There have been many who have lauded Singapore's economic progress within the short period of a few decades. However, there have also been many critics, most notably Western thinkers and professonals, who are unable to come to terms with the fact that the press should operate under laws and guidelines set by the government, which they have labelled as draconian.
The government's stand towards the press has been seen as a way to check criticism, restrict democratic values and institutions, hamper the emergence of a civil society and maintaining the PAP's dominance of the local political scene (Fernandez, Han, and Tan, 1998).
Many, including the US State Department, in an aide-memoire reply over Singapore's handling of the Asian Wall Street Journal case in 1987, argued that the city state's leaders should allow for a marketplace of ideas and a free press, where the good will be sorted out from the bad, even if something bad was published.
However, former critics, in recent times, lauded Lee for his approach to governance. One of them is current Harvard University professor Samuel Huntington, who praised Lee in one of his books as taking great effort to build a common Singaporean identity (Fernandez, Han, and Tan, 1998). Huntington had previously said that Lee's governance style would not outlive him as it was not formulated under democratic institutions and values. According to Lee, this positive remark had indicated that Huntington recognised American values and democratic practices could not be applied universally to social and political systems (Fernandez, Han, and Tan, 1998).
Today, critics increasingly focus on the use of defamation lawsuits by PAP government leaders to silence opposition parties or public dissenters who they consider to be questioning their positions of authority in the media.
Local author Catherine Lim offered a possible reason as to why this would be so in a December 2006 Straits Times article. She critiqued the PAP government's approach towards handling the media, arguing that its leaders are not tolerant of elements present in liberal democracies, including a press that is free to publish whatever it deems fit for publication.

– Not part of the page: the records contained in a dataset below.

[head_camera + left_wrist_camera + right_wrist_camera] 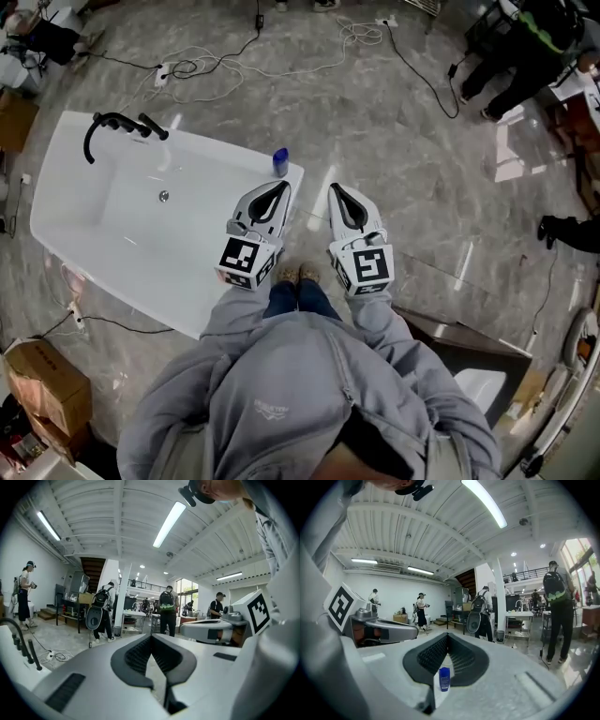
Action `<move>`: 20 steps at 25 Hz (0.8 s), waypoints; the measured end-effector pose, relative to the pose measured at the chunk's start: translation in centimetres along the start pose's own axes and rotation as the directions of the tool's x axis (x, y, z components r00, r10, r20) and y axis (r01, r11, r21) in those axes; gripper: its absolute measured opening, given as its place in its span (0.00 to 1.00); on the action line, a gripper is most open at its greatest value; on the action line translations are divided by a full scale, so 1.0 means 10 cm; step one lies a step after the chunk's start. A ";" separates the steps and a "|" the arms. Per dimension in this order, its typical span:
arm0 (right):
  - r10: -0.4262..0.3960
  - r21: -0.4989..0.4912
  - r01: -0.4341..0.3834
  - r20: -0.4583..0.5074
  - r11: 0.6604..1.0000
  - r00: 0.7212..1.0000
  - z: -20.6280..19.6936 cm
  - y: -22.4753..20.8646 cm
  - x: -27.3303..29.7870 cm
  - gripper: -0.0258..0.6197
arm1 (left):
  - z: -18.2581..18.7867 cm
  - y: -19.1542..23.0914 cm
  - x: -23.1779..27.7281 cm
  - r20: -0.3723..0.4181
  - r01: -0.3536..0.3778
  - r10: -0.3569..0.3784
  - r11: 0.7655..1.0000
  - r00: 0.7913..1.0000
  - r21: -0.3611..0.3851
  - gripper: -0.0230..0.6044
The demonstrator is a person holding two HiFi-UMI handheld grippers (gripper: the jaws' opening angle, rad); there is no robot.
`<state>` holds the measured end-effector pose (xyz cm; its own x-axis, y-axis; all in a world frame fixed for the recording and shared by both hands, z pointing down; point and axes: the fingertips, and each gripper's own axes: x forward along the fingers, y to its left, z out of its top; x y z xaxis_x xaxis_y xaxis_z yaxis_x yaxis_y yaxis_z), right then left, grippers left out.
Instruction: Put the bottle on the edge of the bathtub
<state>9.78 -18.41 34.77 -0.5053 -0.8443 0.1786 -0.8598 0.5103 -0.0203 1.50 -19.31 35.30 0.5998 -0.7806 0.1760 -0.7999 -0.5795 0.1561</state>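
A small blue bottle (pixel 280 162) stands upright on the near right corner of the white bathtub's rim (pixel 216 155). My left gripper (pixel 284 185) is held just short of that corner. Its jaws are shut and empty, with the tips meeting in the left gripper view (pixel 151 637). My right gripper (pixel 335 187) hangs beside it over the floor, off the tub. Its tips also meet (pixel 447 635) with nothing between them. In the right gripper view the bottle (pixel 444 678) shows beyond, through the gap below the tips, and nothing touches it.
A black faucet (pixel 117 127) stands on the tub's far left rim. White and black cables (pixel 202 70) trail over the marble floor behind the tub. A cardboard box (pixel 47 380) sits at lower left, and a person (pixel 525 56) stands at upper right.
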 end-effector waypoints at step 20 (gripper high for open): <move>-0.086 -0.027 0.091 0.142 0.995 0.986 1.03 0.03 -0.80 0.04 | 1.23 -0.76 -0.46 0.189 -0.076 0.054 0.991 0.981 0.113 0.05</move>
<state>12.85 -13.19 23.20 -0.4346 -0.8998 0.0383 -0.8999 0.4356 0.0224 4.62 -14.18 21.34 0.5412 -0.8409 -0.0023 -0.8404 -0.5410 0.0315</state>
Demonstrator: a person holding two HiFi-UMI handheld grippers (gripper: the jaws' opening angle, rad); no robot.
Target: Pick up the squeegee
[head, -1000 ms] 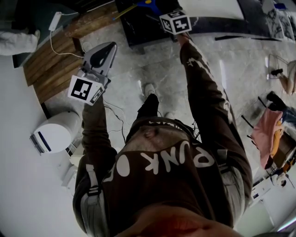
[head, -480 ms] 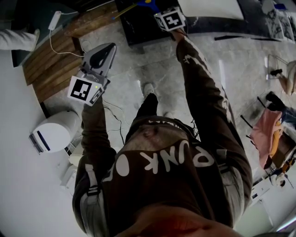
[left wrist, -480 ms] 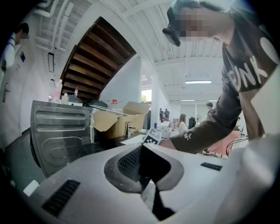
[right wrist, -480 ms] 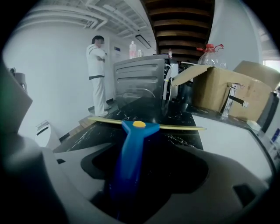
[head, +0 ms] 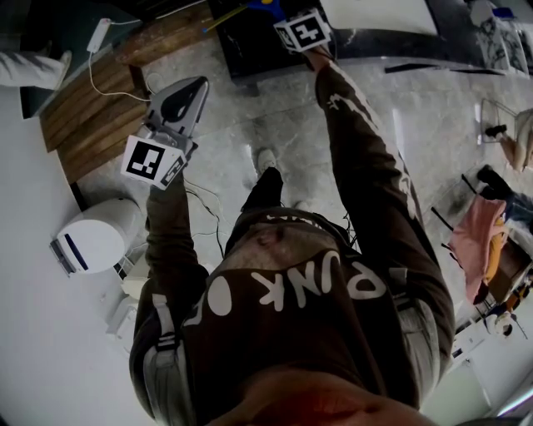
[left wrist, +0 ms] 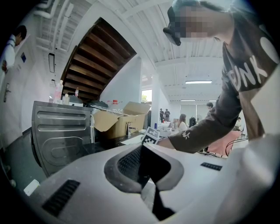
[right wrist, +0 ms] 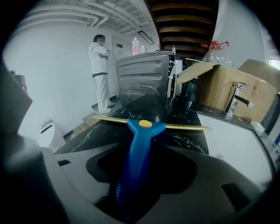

"It is their intense dislike of the noise, messiness and mayhem that often come with political dissent. A government that prides itself on its serious, no-nonsense style simply cannot tolerate an opponent who flaunts the very opposite attributes - flamboyance, histrionics, impudence. The demagogue and the rabble-rouser will never be allowed a place in Singapore politics. If there is anything that the PAP leaders have against liberal democracy, it is the system's tolerance of the strident individualism seen in opportunistic political activists. Noisy street demonstrations, face-offs with the police, raucous name-calling and fist fights in Parliament - nothing, in the eyes of the PAP leaders, can be more demeaning to the serious business of running a country, or more damaging to social order" (Lim, 2006)
Another reason offered by Lim was the fact that the party is vindicated through its victories at the elections, which point to quality and having the best leaders in the ranks. Hence, the tight controls are an affirmation of the party's strength as well as a signal to those outside that the tiny city-state is far from being weak (Lim, 2006).
This, she remarked, was a key component in the PAP government's policy, which has been practised since independence and looks likely to continue for the foreseeable future.
Academician Cherian George, however, opines that it is due to a stark difference in political values. Critics are mainly in favour of the American press system because "the press is seen as a pure expression of democracy". Legally, the American press is protected from the government, which is assumed in the American political context to harbour undemocratic tendencies despite being chosen by the electorate (George, 2002).
But this is reversed in the Singapore context. The PAP leaders believe that the elected government is the embodiement of democratic expression. Hence, all action where possible, must be taken to protect it from the harms of the unelected press, which is susceptible to commercialism, myopic ideology and even the inflated egos of journalists (George, 2002).
This analysis can be seen in a viewpoint articulated by Lee.
"Foreign correspondents are free to report what they like. There is no censorship but they must not interfere in national affairs. Singapore reporters are free to criticise in Singapore newspapers, but no one is free to use the Singapore press to sabotage or thwart the primacy of purpose of an elected government. That is the job of a political party, not a newspaper. Singapore newspapers can report criticisms of the government by rival political parties but should not become propaganda sheets for them unless they state they are party papers" (Chew, 1987, as quoted in Seow, 1998).